Go ahead, write the “stupid” code
Value of “stupid” code for learning and progress
- Many commenters resonate with starting with simple, even “bad” code to:
- Break paralysis and get momentum.
- Expose wrong assumptions and refine mental models.
- Learn new runtimes/languages (e.g., Deno, TypeScript) via small, throwaway projects.
- Several liken it to exercises or rehearsal: you’re not trying to write production-grade systems, you’re training your intuition and skills.
- Personal stories (kernel hacking, editors, hobby tools) emphasize joy, ownership, and deep learning over immediate utility or elegance.
“Stupid” vs truly bad code
- Some push back strongly on “there is no stupid code,” saying:
- Truly awful code exists (e.g., cargo-culting keywords, ignoring edge cases, nonsensical abstractions).
- It matters a lot when that code ships to production and others must maintain it.
- A recurring distinction:
- “Stupid code” as exploratory, for yourself or early prototyping, is fine—even encouraged.
- “Stupid code” as permanent production code is harmful, especially when authors move on and others inherit the mess.
Make it work / right / fast
- Many endorse an iterative pattern:
- Get it working first (even if hacky).
- Then improve structure, naming, architecture.
- Optimize performance only when needed.
- Others warn that “optimization pass later” can be a myth:
- Serious performance issues often require re-architecture, not small tweaks.
- Low-level or performance-critical domains may need design thinking earlier.
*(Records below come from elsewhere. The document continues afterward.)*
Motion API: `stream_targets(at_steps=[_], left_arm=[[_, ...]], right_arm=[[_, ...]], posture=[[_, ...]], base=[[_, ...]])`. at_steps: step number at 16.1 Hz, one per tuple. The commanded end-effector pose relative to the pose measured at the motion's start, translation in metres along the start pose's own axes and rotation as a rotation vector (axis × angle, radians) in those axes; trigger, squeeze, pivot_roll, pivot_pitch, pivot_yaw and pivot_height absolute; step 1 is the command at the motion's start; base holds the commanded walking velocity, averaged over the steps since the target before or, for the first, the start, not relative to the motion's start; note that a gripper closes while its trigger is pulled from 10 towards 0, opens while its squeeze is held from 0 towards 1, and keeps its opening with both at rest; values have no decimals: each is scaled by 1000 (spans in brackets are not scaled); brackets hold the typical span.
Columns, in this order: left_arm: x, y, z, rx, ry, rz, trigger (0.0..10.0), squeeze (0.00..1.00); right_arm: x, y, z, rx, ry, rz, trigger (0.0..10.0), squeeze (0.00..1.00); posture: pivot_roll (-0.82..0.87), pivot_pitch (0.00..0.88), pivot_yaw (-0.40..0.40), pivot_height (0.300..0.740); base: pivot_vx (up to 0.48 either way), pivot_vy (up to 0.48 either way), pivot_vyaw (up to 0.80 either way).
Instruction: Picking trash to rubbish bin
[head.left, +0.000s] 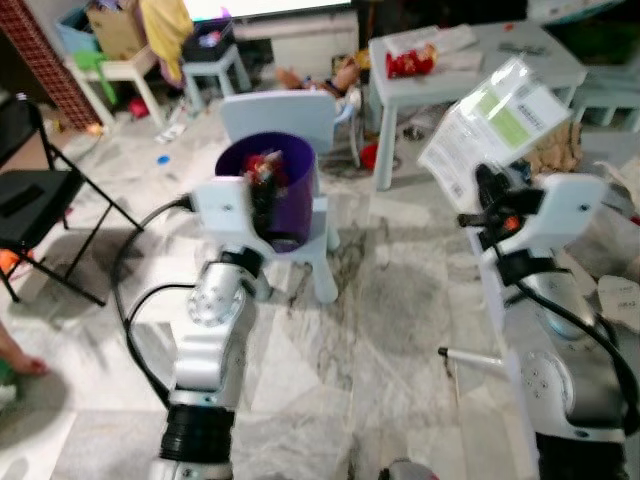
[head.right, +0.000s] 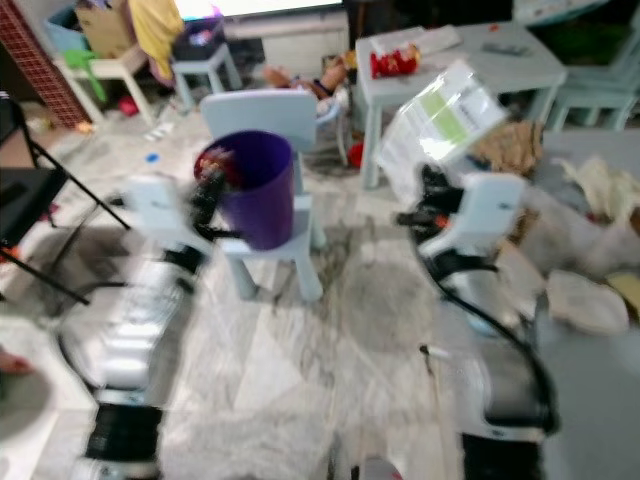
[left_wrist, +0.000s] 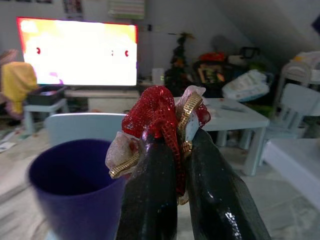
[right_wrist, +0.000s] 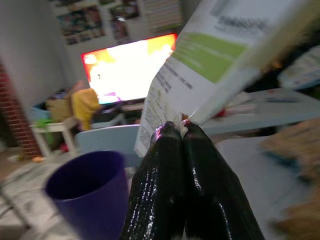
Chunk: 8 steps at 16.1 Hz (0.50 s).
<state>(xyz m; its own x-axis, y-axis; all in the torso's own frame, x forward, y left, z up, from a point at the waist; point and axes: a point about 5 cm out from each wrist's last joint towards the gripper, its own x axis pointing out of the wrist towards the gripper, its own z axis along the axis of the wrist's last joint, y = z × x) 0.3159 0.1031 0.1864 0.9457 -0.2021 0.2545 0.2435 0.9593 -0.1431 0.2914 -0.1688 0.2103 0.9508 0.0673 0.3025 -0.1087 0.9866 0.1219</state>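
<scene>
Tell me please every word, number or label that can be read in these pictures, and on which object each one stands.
No text can be read for sure.
White and green package in the right gripper: printed lines, too blurred to read.
Red and gold wrapper in the left gripper: no lettering visible.
Posters on the wall: too small and blurred.
Purple bin: no label seen.

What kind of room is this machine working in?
Probably a family living room with a children's play corner: a lit television, small child-sized tables and a little chair, with toys and clutter on the marble floor.
</scene>
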Motion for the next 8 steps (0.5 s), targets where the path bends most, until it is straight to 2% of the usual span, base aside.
stream_targets(at_steps=[1, 2, 3, 8], left_arm=[[-2, 10, 2, 13, -5, 31, 0, 0], [-2, 10, 2, 12, -5, 32, 0, 0], [-2, 10, 1, 9, -4, 36, 0, 0], [-2, 8, 0, 1, -3, 37, 0, 0]], right_arm=[[1, 9, 4, 4, -17, 31, 0, 0], [1, 9, 4, 2, -16, 35, 0, 0], [1, 10, 4, 0, -14, 43, 0, 0], [0, 9, 4, 1, -8, 45, 0, 0]], posture=[[-53, 167, 55, 740], [-55, 167, 53, 740], [-58, 168, 50, 740], [-67, 168, 45, 740]], base=[[480, 0, 0], [480, 0, 0], [480, 0, 575], [480, 0, 0]])
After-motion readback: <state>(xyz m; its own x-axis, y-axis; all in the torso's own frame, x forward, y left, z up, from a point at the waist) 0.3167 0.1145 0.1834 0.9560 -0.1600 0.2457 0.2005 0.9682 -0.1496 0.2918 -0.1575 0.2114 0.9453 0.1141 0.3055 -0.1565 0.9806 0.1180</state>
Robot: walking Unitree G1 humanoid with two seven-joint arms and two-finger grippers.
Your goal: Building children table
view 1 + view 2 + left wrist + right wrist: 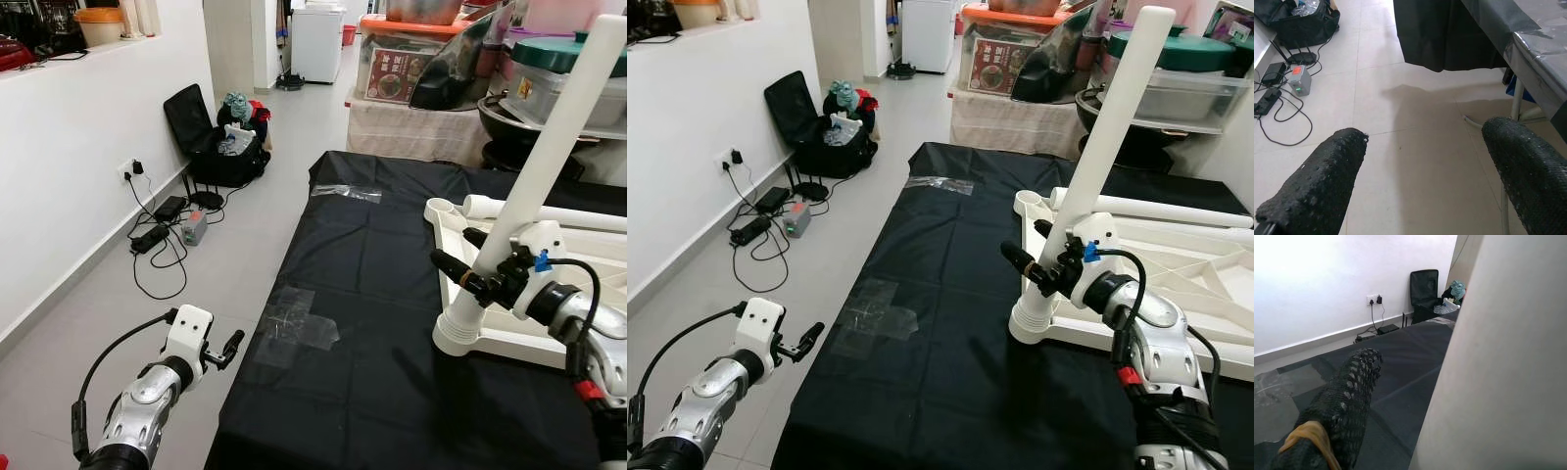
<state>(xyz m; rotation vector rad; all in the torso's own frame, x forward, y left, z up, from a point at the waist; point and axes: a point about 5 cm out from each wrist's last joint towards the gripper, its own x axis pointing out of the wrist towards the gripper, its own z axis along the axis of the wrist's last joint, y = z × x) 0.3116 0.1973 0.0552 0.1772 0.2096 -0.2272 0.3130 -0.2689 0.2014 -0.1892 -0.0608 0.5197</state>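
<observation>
Assembly scene centred on a black-draped work table [372, 294], which we use as our landmark. On its far right side lies the white plastic tabletop [1176, 264] of the children's table, turned underside up so that its ribs show. A white table leg [1097, 166] stands in the corner socket of that tabletop nearest the middle of the work table, leaning slightly away from upright. Our right gripper [1043, 257] sits low on this leg, just above the socket, its black fingers [1019, 259] clamped on the tube; in the right wrist view the leg [1498, 362] fills the frame beside one mesh-covered finger [1347, 396]. A second white leg [549, 211] lies flat along the far edge of the tabletop. Two patches of clear tape [294, 318] are stuck to the black cover near its left edge. Our left gripper [227, 350] hovers off the left edge of the work table, over the tiled floor [1415, 127], holding nothing, its fingers [1322, 181] well apart. Beyond the left side of the work table, by the white wall, we see an open black bag [217, 137] and a tangle of cables and chargers [162, 235].
</observation>
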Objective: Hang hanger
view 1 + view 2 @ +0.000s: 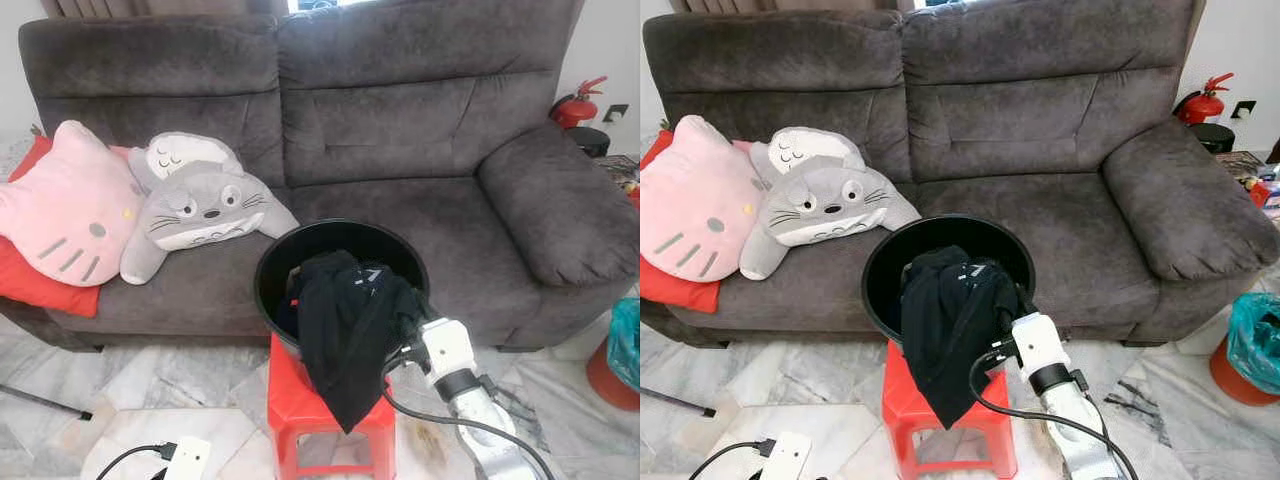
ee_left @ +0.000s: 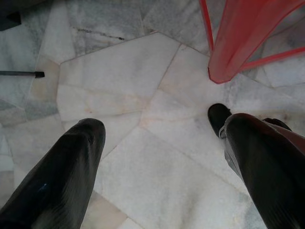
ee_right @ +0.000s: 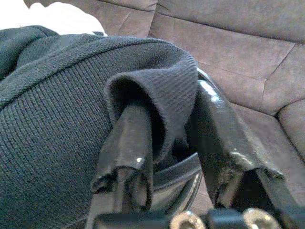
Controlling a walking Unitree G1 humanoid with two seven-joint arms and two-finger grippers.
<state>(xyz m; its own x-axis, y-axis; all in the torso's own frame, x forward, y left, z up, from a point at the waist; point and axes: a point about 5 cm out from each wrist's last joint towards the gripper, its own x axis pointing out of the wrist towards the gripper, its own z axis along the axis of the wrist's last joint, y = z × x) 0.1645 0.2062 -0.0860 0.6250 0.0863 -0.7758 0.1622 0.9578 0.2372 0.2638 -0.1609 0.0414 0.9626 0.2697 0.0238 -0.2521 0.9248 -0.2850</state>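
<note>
Before the big grey sofa (image 1: 400, 130) a black tub (image 1: 300, 250) sits on a red stool (image 1: 290, 400). Black clothes (image 1: 945, 320) spill over its edge. The right gripper (image 3: 167, 133) pinches a fold of them. The left gripper (image 2: 157, 138) hangs wide open, empty, above the floor (image 2: 143, 95).

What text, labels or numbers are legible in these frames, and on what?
None legible.
Black garment in the black bucket, pinched by the right gripper: small white print, too blurred to read.
Fire extinguisher: label too small to read.
Pink cat cushion and grey plush: faces only, no lettering.
</note>
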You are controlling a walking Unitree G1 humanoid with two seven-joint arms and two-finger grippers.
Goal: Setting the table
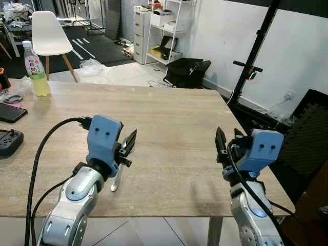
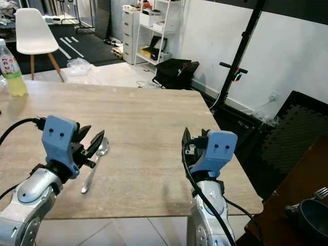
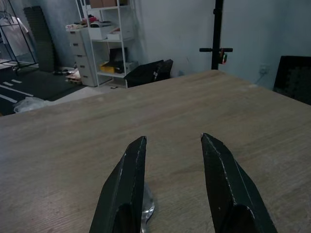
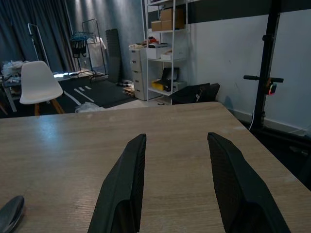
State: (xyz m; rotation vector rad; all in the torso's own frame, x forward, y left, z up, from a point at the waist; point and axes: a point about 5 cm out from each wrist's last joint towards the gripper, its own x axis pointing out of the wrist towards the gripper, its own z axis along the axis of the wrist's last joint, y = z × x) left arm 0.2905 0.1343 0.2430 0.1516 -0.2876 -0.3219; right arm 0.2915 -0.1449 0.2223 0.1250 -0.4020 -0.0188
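We have a metal spoon (image 2: 93,165) lying flat on the wooden surface (image 1: 174,123), just under and beside our left gripper (image 2: 88,142), whose fingers (image 3: 127,184) are spread apart with nothing between them. The spoon's long axis runs roughly away from us and slightly to the right: its bowl is at the far end, right by the left fingertips, and its handle trails back toward the near edge of the surface, passing beneath the blue wrist housing. In the left wrist view the bowl peeks out just beside one finger rather than between the two, so we judge the opening is not centred on the spoon at present. Our right gripper (image 1: 222,145) hovers over the right part of the surface, its fingers (image 4: 121,189) likewise parted and empty, well apart from the spoon; the right wrist view catches the bowl (image 4: 9,212) only at its edge. The left arm is clearly the nearer one, so any grasp or nudge of the spoon would most likely fall to it.
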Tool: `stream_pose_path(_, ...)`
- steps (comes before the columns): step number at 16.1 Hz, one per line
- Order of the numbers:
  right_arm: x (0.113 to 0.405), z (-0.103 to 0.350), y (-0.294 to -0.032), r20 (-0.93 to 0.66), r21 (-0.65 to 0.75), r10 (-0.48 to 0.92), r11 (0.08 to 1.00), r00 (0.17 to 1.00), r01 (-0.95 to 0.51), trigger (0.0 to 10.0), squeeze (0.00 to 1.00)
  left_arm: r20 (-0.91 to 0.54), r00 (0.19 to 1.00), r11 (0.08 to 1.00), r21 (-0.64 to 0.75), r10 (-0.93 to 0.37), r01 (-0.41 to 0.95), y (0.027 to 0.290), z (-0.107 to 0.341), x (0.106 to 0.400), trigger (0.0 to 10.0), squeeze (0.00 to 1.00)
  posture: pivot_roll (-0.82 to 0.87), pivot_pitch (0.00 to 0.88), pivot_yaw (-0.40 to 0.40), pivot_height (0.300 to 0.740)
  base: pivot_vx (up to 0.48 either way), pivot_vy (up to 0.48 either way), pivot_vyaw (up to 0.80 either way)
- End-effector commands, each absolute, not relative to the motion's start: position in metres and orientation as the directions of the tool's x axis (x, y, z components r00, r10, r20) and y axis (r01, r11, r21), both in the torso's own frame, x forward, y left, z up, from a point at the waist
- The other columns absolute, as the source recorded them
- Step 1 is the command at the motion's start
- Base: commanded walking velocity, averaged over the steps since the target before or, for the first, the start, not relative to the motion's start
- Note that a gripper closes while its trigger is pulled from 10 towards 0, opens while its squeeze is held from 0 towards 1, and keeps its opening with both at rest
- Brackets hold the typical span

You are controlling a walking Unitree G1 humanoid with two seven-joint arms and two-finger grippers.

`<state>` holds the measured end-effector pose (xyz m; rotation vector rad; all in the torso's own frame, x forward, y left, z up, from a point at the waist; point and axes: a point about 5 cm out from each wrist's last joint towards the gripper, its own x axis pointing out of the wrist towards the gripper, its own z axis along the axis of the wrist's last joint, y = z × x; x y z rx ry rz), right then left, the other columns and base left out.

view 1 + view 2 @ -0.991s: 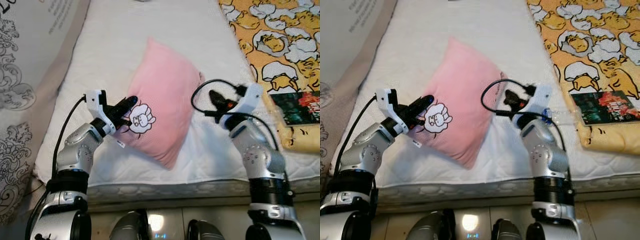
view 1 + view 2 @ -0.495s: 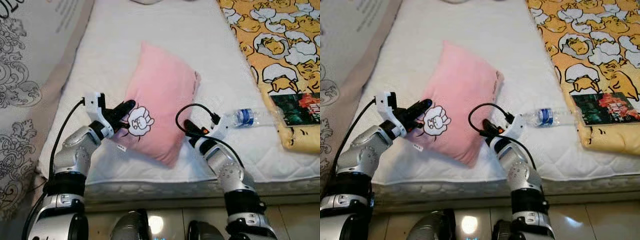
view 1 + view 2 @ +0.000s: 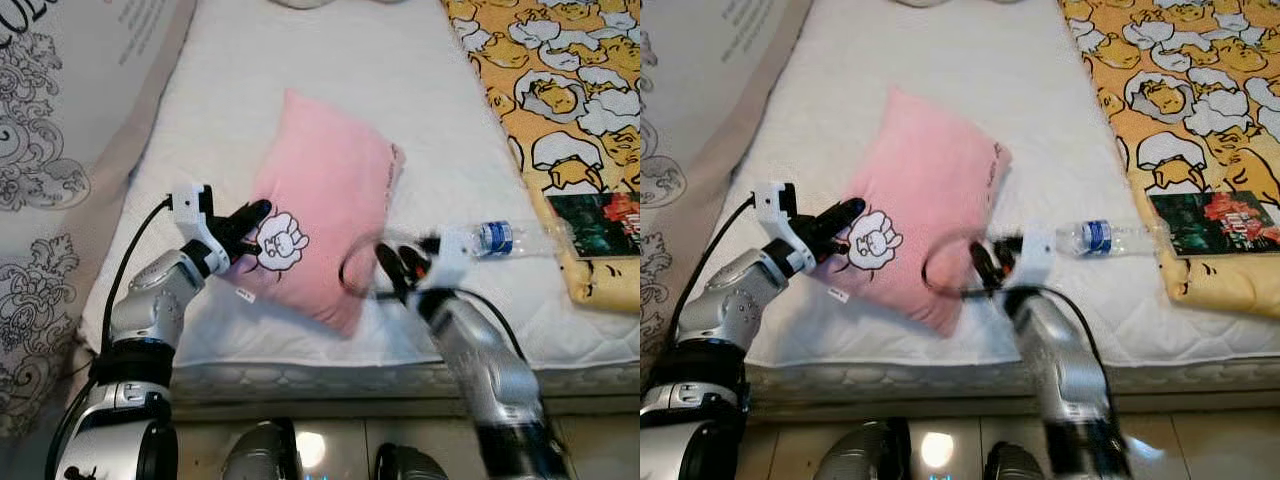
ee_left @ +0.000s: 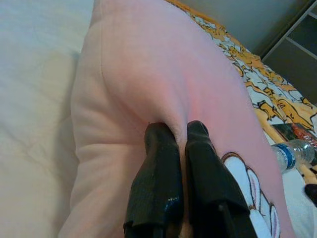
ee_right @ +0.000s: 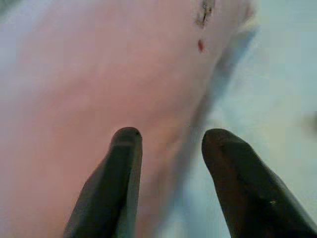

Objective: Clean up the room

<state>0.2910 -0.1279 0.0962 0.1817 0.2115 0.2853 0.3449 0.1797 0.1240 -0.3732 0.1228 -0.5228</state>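
Bedroom, white mattress point(image 3: 330, 80) filling the centre of the head views; yellow patterned blanket point(image 3: 560, 110) at upper right, with a book point(image 3: 600, 222) on its lower edge. Item: pink pillow point(image 3: 325, 215), centre frame, long axis running upper right to lower left, sheep patch at its lower-left end. Left tool point(image 3: 247, 222): fingers closed together, pinching a fold of the pillow at that lower-left end. Right tool point(image 3: 397, 270): fingers spread, empty, pointed at the pillow's lower-right edge, which lies just ahead and to frame left; motion-blurred. Plastic bottle point(image 3: 490, 238) lies flat just beyond it. Change from a second earlier: right arm has swung from beside the blanket leftward to the pillow, uncovering the bottle; left grip unchanged.
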Motion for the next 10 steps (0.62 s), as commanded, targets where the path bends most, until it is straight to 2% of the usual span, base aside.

Prototyping vs over-planning
- Strong criticism of “planning theatre”: weeks of tickets and diagrams before writing code can:
- Bake in wrong assumptions.
- Delay the feedback that only running code provides.
- Counterpoint: some up-front design is crucial for:
- Core protocols, APIs, and shared services that are expensive to change.
- Communicating progress and risk to management.
- Several advocate a blend:
- A shared but rough mental model, quick prototypes as part of planning, and willingness to rewrite.
Tooling, compilers, and LLMs
- One thread notes that naïve “simple” code sometimes produces poor machine code, and LLMs can help generate more optimized patterns (e.g., SIMD).
- Kernighan’s “debugging is harder than writing” is invoked:
- Overly clever or opaque solutions (including LLM-generated ones) can be hard to debug.
- Cleverness should be used to make code easier to verify, not harder.